Friday, June 17, 2011

Put no trust in princes; in mere mortals

So tells us Psalm 146.  Quite the appropriate lesson today for many in the Church and I would sumise the more conservative, EWTN watching Catholics.  I have no idea how many of you know Fr. John Corapi, or of his ministry.  I don't know how many of you ever watched one of his videos or caught him on EWTN.  I have, often, very often.  I was encouraged to watch him by another because he's a man's man and a tough conservative Priest.  So I did watch him often.  But more than watch him, I did some digging, and more digging.  Over time I came to be concerned about the all troublesome "cult of personality".

Fr. Corapi was ordained a Priest in 1991 after living a very St. Augustine, before his conversion, life style.  Fr. Corapi would describe often his life of drugs, women, power, money, corruption before he saw the light and had a conversion experience that led all the way to the Priesthood.  It did not take long for the worldly and voice talented priest to develop his own ministry.  Despite being a member of an order, Corapi kind of struck out on his own, developed a powerful message, one that included attacks on the Church itself, turned the message into a private ministry.  Soon he was getting more speaking engagements than Bill Clinton and was selling tapes, and miscellaneous other stuffs.  Quite an empire.

And his message, which might invigorate the most convicted of the church militant, was often not very pastoral or one that, IMHO, would cause a non-Catholic or disaffected Catholic to take time and listen.  He did speak truth, but his message was crafted for the hard-core.

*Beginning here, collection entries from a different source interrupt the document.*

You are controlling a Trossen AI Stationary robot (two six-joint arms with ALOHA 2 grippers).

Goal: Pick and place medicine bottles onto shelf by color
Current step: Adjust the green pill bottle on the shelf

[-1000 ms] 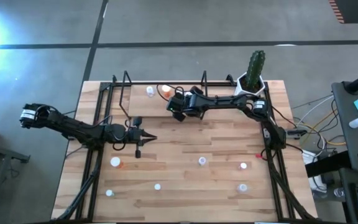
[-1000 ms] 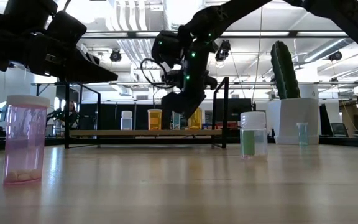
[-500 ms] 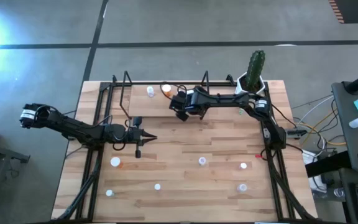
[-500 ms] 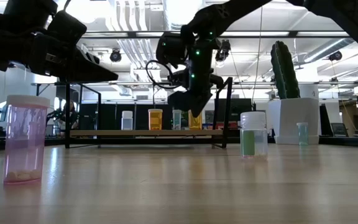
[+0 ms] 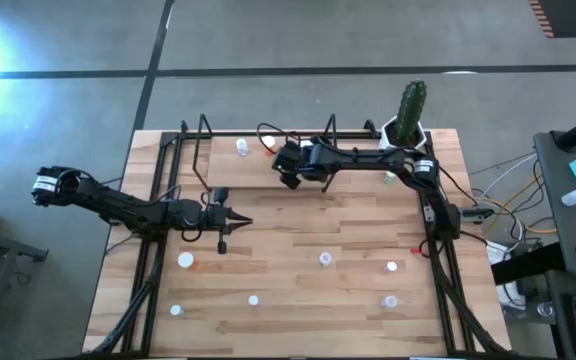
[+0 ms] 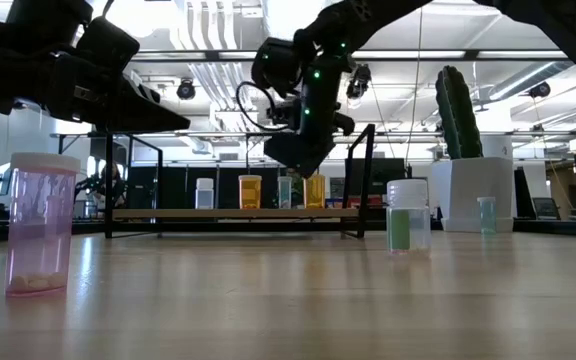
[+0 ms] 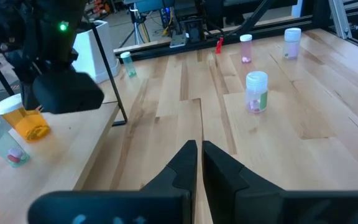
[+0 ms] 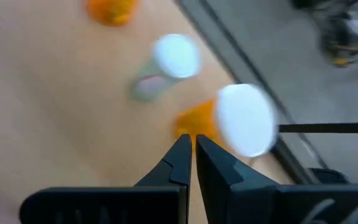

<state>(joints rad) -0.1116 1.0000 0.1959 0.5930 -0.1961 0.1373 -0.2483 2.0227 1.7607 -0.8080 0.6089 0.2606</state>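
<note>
The left gripper (image 5: 236,222) hovers clenched and empty over mid-surface (image 5: 298,300). The right gripper (image 5: 286,178), clenched and empty, hangs above the shelf (image 5: 230,172), whose upright orange bottle (image 8: 194,124) sits just beside its tips. Loose bottles, nearest a pink one (image 5: 185,260), lie toward the surface's front edge, nearer the left arm. Blur hides shelf details.
</note>
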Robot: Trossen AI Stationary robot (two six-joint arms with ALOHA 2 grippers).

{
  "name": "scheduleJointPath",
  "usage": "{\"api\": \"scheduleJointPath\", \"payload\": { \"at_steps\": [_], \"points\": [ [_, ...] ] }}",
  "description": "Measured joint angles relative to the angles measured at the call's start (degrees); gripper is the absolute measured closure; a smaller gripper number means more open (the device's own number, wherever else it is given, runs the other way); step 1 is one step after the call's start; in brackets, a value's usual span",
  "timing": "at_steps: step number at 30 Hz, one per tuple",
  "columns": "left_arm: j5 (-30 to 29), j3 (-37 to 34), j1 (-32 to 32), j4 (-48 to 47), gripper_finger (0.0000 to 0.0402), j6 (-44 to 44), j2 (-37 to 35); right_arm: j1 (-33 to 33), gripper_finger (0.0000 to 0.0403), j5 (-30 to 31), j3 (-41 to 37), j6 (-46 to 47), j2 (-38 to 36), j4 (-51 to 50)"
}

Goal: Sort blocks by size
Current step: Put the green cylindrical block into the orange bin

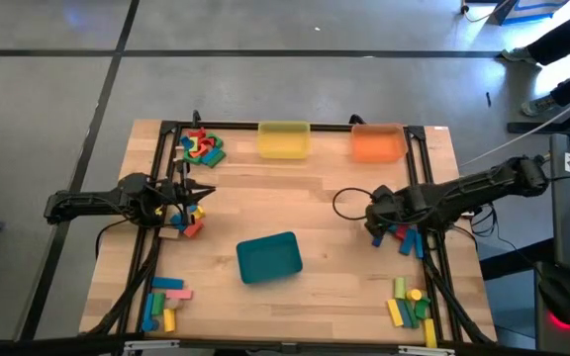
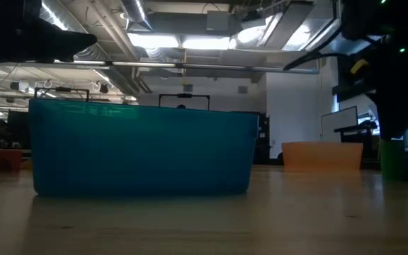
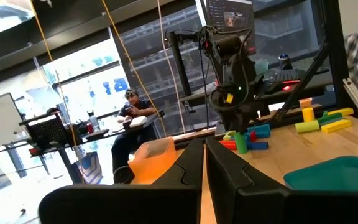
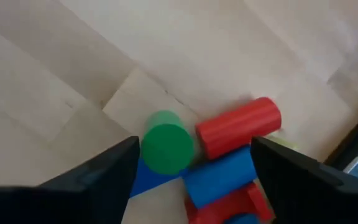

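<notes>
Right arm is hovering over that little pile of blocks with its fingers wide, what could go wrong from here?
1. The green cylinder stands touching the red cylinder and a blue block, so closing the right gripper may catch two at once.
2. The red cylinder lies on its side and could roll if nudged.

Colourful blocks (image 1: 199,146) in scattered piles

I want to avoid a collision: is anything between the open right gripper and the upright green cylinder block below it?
Nothing visible is. The right gripper is open directly above the upright green cylinder block, with a red cylinder block and a blue block lying beside it.
</notes>
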Motion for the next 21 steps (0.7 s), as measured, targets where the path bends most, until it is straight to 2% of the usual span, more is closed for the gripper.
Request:
{"api": "scheduleJointPath", "payload": {
  "at_steps": [4, 13, 21],
  "points": [
    [0.0, 0.0, 0.0, -0.6, 0.0396, -1.9, 0.0, -1.3, 0.0113, -2.2, 0.0, -0.3, 1.1, 1.4],
    [0.0, 0.0, 0.0, -1.0, 0.0396, -1.5, 0.0, -1.2, 0.0145, -2.6, -0.5, 0.4, 5.3, 3.7],
    [0.0, 0.0, 0.0, -1.0, 0.0396, -1.5, 0.0, -1.2, 0.0220, -2.9, -1.2, 0.1, 8.5, 4.6]
  ]
}}
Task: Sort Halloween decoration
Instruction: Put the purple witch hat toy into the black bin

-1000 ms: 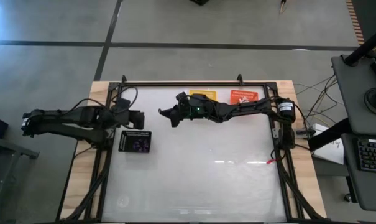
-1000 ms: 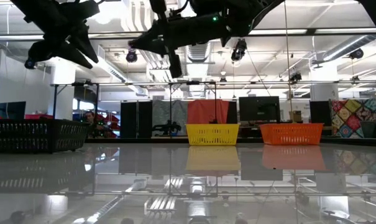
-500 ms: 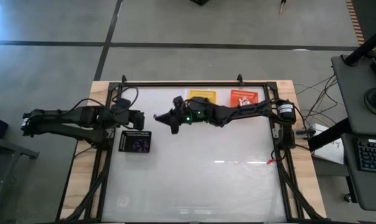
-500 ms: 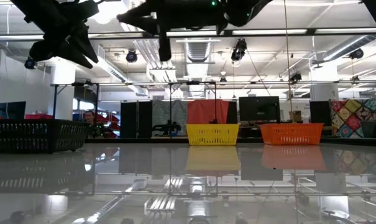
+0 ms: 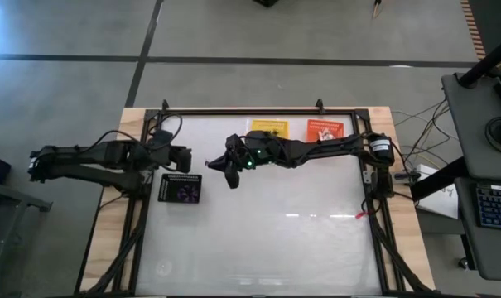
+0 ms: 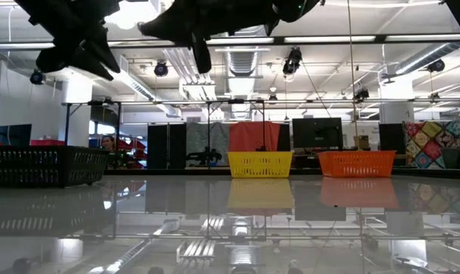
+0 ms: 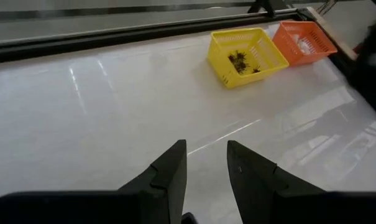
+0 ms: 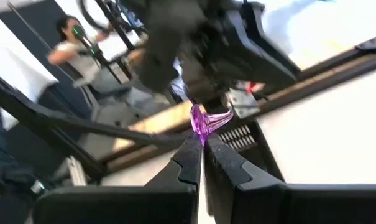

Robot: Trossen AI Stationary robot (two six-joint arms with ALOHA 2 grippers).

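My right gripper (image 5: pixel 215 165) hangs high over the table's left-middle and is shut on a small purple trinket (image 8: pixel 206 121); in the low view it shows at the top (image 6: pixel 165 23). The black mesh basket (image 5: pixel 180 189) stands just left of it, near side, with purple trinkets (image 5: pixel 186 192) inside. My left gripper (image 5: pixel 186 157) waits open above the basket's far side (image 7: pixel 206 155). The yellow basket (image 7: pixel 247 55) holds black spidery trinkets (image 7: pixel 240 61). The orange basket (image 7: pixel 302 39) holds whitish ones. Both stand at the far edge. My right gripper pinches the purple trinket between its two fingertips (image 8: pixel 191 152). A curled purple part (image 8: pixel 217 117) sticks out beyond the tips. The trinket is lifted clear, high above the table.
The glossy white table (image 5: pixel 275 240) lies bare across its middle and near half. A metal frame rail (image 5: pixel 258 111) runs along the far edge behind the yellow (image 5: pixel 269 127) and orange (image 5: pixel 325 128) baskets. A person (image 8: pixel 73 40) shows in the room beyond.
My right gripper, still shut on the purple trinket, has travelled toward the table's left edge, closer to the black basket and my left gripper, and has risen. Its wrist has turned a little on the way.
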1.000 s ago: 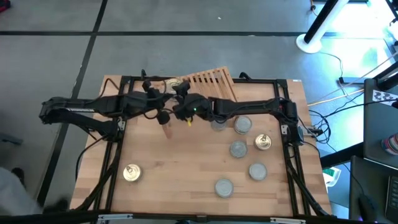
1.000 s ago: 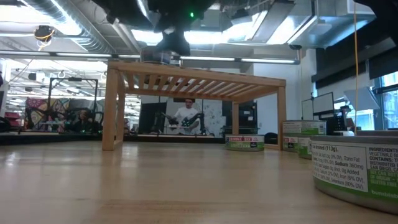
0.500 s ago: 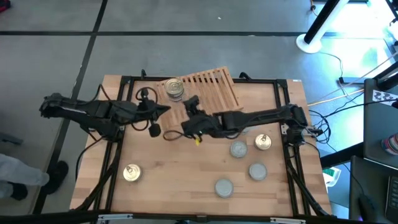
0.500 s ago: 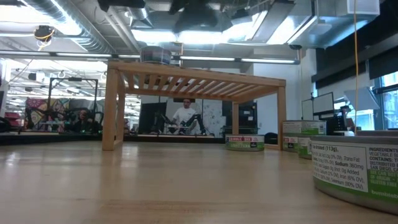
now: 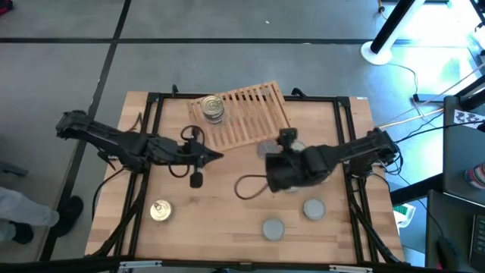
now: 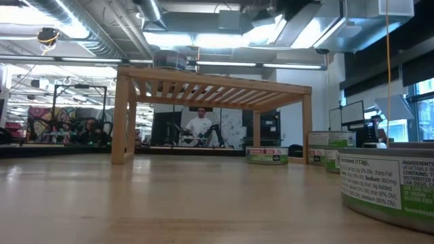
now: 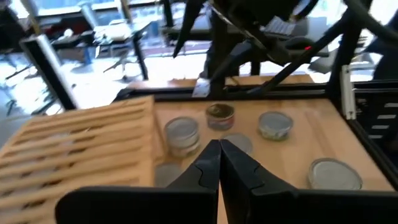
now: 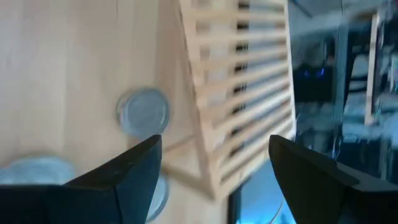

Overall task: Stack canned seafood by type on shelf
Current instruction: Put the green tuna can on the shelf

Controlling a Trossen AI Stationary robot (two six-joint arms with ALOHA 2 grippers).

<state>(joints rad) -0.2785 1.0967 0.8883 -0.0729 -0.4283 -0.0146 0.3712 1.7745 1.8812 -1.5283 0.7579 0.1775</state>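
Tins: one stack (image 5: 214, 108) sits on your shelf (image 5: 246, 114), left end; others lie loose on the table (image 5: 220, 212). Left gripper (image 5: 218, 156) closed, empty. Right gripper (image 8: 214, 168) spread wide, empty, near the shelf.

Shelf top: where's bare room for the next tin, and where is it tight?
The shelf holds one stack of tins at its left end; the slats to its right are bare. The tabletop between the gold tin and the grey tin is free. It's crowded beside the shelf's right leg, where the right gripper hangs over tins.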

Over time I fear he may have got quite caught up in the cult of personality.  Then the devastating allegation against him by an adult female.  Soon he was on leave and now today he announces he no longer is a priest.  Despite the difficult position he was in, it appears no one inside the Church told Corapi he had to go.  Instead of remaining obedient to the vow, uniting his suffering with those of Christ, as a priest, and waiting in prayer and hope, like a Padre Pio or John Vianney, he walks.  And he looks like he is setting up quite a "lay" ministry which should make the register sing "Cha-ching"!

When I think of Corapi I recall Bishop Fulton Sheen who had quite the following too, far greater than Corapi, on TV and radio in the fifties and sixties.  Sheen never had the kind of scurilous accusation hanging over him but can any Catholic see him leaving the Church for the cult of personality?  Don't think so.

The Psalm quoted above is appropriate.  We sometimes put way to much on the minister; the Priest, Bishop, perhaps a Deacon, Pope's we think have a better personality than others.  We wind up with the likes of Jimmy Swaggert, Marvin Gorman, Joel Osteen, Jesse Duplantis, Kenneth Copeland, Bishop Paul Morton; all men who have become bazillionaires and some of whom have had great scandal, and a few some serious investigations.

Put no trust in princes; mere mortals.  Trust God.  Trust the Son of God who came and saved us.  Trust the Holy Spirit who we need to allow to guide us.

Yes, we need powerful men of God; strong Priests, faithful ordained men and powerful preachers.  But when it becomes all about me; it ain't all about God.